→ **WHAT IS NEEDED**: A verbatim reproduction of all the entries is needed.
━━━ SUPPLIED DATA ━━━
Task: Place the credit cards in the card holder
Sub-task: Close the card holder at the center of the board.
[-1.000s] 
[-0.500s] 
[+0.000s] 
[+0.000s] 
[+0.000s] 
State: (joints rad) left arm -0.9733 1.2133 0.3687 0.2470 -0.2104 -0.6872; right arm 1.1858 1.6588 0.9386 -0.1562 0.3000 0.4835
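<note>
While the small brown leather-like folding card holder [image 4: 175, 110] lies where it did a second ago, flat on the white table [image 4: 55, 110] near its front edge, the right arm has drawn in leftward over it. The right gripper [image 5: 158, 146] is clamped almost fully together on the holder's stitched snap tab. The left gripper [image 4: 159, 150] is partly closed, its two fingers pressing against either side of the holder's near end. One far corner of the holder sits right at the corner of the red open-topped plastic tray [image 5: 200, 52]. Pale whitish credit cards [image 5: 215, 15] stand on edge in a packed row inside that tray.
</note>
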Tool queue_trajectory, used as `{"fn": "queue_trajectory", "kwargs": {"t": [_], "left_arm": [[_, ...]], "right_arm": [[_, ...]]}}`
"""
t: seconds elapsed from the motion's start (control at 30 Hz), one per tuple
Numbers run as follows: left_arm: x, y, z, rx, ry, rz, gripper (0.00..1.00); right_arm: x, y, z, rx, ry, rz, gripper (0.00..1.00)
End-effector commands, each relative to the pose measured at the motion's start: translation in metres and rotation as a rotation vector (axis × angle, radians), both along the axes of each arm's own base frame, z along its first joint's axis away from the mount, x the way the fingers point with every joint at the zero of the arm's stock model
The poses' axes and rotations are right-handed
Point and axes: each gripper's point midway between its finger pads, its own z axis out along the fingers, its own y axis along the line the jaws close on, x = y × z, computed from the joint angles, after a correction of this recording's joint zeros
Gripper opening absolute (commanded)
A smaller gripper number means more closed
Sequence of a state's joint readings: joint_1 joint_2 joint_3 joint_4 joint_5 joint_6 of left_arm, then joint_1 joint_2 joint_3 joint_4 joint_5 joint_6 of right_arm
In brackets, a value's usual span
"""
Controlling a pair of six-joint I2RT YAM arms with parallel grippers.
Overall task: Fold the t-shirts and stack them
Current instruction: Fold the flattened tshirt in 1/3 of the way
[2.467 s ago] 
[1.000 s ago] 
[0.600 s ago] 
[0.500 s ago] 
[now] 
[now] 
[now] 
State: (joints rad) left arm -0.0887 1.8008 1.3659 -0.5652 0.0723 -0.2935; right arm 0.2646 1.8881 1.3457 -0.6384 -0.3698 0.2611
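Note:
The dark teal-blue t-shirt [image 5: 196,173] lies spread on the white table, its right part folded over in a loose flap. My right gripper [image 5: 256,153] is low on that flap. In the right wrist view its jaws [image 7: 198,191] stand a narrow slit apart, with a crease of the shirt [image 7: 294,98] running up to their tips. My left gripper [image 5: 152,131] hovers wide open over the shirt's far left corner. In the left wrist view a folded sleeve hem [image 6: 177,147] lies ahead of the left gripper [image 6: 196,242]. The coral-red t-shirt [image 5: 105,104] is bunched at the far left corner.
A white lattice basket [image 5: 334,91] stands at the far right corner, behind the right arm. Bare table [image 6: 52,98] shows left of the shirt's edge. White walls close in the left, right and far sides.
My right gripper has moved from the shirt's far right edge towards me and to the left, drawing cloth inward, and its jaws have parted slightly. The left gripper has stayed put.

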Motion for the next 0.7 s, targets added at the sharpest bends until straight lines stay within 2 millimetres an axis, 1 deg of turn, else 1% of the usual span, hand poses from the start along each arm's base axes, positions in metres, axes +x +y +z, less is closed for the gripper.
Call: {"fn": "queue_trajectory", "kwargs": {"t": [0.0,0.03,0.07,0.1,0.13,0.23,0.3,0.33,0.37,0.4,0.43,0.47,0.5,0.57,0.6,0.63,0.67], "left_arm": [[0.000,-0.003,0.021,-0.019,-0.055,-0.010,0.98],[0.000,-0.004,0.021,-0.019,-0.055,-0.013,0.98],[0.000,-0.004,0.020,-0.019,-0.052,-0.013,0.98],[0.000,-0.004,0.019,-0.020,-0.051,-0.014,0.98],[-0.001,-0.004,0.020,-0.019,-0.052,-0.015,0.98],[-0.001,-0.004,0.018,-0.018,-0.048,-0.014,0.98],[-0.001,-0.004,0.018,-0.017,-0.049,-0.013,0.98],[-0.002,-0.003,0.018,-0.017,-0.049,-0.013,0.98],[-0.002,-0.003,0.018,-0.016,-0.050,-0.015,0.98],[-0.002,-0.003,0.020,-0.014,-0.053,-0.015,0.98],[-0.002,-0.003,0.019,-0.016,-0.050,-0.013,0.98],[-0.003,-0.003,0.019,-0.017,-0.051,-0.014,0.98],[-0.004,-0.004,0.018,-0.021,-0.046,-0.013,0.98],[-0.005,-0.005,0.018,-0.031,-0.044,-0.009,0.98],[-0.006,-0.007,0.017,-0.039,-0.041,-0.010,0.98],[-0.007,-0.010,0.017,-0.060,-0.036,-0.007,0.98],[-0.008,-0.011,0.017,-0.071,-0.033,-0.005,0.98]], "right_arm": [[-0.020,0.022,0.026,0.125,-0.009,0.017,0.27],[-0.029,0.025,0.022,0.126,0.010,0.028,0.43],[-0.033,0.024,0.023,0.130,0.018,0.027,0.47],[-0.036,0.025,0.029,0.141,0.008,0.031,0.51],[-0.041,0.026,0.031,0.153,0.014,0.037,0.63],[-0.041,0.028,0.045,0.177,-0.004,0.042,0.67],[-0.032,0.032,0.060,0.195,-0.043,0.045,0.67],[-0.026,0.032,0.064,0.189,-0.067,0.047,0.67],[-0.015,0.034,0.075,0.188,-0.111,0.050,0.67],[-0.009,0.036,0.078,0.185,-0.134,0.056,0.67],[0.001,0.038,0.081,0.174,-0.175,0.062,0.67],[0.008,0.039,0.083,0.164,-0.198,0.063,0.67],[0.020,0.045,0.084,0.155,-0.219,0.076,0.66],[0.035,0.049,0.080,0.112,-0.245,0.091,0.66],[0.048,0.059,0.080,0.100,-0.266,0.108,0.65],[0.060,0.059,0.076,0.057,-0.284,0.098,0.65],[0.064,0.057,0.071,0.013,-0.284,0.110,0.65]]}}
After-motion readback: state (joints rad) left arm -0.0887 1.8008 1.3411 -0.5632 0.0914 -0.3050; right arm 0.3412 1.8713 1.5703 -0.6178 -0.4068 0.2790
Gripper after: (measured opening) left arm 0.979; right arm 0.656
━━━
→ **WRITTEN ANSWER**:
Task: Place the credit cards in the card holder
Sub-task: Close the card holder at the center of the board.
[-1.000s] 
[-0.500s] 
[+0.000s] 
[+0.000s] 
[+0.000s] 
State: (joints rad) left arm -0.9733 1.2133 0.3687 0.2470 -0.2104 -0.6872; right arm 1.1858 1.6588 0.9386 -0.1562 0.3000 0.4835
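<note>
While the small brown leather-like folding card holder [image 4: 175, 110] lies where it did a second ago, flat on the white table [image 4: 55, 110] near its front edge, the right arm has drawn in leftward over it. The right gripper [image 5: 158, 146] is clamped almost fully together on the holder's stitched snap tab. The left gripper [image 4: 159, 150] is partly closed, its two fingers pressing against either side of the holder's near end. One far corner of the holder sits right at the corner of the red open-topped plastic tray [image 5: 200, 52]. Pale whitish credit cards [image 5: 215, 15] stand on edge in a packed row inside that tray.
</note>
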Tool queue_trajectory, used as `{"fn": "queue_trajectory", "kwargs": {"t": [_], "left_arm": [[_, ...]], "right_arm": [[_, ...]]}}`
"""
t: seconds elapsed from the motion's start (control at 30 Hz), one per tuple
Numbers run as follows: left_arm: x, y, z, rx, ry, rz, gripper (0.00..1.00); right_arm: x, y, z, rx, ry, rz, gripper (0.00..1.00)
End-effector commands, each relative to the pose measured at the motion's start: translation in metres and rotation as a rotation vector (axis × angle, radians), both along the axes of each arm's own base frame, z along its first joint's axis away from the mount, x the way the fingers point with every joint at the zero of the arm's stock model
The poses' axes and rotations are right-handed
Point and axes: each gripper's point midway between its finger pads, its own z axis out along the fingers, its own y axis along the line the jaws close on, x = y × z, computed from the joint angles, after a correction of this recording's joint zeros
Gripper opening absolute (commanded)
A smaller gripper number means more closed
Sequence of a state's joint readings: joint_1 joint_2 joint_3 joint_4 joint_5 joint_6 of left_arm, then joint_1 joint_2 joint_3 joint_4 joint_5 joint_6 of right_arm
In brackets, a value's usual span
"""
Controlling a pair of six-joint I2RT YAM arms with parallel grippers.
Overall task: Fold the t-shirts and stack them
Current instruction: Fold the flattened tshirt in 1/3 of the way
[2.467 s ago] 
[1.000 s ago] 
[0.600 s ago] 
[0.500 s ago] 
[now] 
[now] 
[now] 
State: (joints rad) left arm -0.0887 1.8008 1.3659 -0.5652 0.0723 -0.2935; right arm 0.2646 1.8881 1.3457 -0.6384 -0.3698 0.2611
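Note:
The dark teal-blue t-shirt [image 5: 196,173] lies spread on the white table, its right part folded over in a loose flap. My right gripper [image 5: 256,153] is low on that flap. In the right wrist view its jaws [image 7: 198,191] stand a narrow slit apart, with a crease of the shirt [image 7: 294,98] running up to their tips. My left gripper [image 5: 152,131] hovers wide open over the shirt's far left corner. In the left wrist view a folded sleeve hem [image 6: 177,147] lies ahead of the left gripper [image 6: 196,242]. The coral-red t-shirt [image 5: 105,104] is bunched at the far left corner.
A white lattice basket [image 5: 334,91] stands at the far right corner, behind the right arm. Bare table [image 6: 52,98] shows left of the shirt's edge. White walls close in the left, right and far sides.
My right gripper has moved from the shirt's far right edge towards me and to the left, drawing cloth inward, and its jaws have parted slightly. The left gripper has stayed put.
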
Motion for the next 0.7 s, targets added at the sharpest bends until straight lines stay within 2 millimetres an axis, 1 deg of turn, else 1% of the usual span, hand poses from the start along each arm's base axes, positions in metres, axes +x +y +z, less is closed for the gripper.
Call: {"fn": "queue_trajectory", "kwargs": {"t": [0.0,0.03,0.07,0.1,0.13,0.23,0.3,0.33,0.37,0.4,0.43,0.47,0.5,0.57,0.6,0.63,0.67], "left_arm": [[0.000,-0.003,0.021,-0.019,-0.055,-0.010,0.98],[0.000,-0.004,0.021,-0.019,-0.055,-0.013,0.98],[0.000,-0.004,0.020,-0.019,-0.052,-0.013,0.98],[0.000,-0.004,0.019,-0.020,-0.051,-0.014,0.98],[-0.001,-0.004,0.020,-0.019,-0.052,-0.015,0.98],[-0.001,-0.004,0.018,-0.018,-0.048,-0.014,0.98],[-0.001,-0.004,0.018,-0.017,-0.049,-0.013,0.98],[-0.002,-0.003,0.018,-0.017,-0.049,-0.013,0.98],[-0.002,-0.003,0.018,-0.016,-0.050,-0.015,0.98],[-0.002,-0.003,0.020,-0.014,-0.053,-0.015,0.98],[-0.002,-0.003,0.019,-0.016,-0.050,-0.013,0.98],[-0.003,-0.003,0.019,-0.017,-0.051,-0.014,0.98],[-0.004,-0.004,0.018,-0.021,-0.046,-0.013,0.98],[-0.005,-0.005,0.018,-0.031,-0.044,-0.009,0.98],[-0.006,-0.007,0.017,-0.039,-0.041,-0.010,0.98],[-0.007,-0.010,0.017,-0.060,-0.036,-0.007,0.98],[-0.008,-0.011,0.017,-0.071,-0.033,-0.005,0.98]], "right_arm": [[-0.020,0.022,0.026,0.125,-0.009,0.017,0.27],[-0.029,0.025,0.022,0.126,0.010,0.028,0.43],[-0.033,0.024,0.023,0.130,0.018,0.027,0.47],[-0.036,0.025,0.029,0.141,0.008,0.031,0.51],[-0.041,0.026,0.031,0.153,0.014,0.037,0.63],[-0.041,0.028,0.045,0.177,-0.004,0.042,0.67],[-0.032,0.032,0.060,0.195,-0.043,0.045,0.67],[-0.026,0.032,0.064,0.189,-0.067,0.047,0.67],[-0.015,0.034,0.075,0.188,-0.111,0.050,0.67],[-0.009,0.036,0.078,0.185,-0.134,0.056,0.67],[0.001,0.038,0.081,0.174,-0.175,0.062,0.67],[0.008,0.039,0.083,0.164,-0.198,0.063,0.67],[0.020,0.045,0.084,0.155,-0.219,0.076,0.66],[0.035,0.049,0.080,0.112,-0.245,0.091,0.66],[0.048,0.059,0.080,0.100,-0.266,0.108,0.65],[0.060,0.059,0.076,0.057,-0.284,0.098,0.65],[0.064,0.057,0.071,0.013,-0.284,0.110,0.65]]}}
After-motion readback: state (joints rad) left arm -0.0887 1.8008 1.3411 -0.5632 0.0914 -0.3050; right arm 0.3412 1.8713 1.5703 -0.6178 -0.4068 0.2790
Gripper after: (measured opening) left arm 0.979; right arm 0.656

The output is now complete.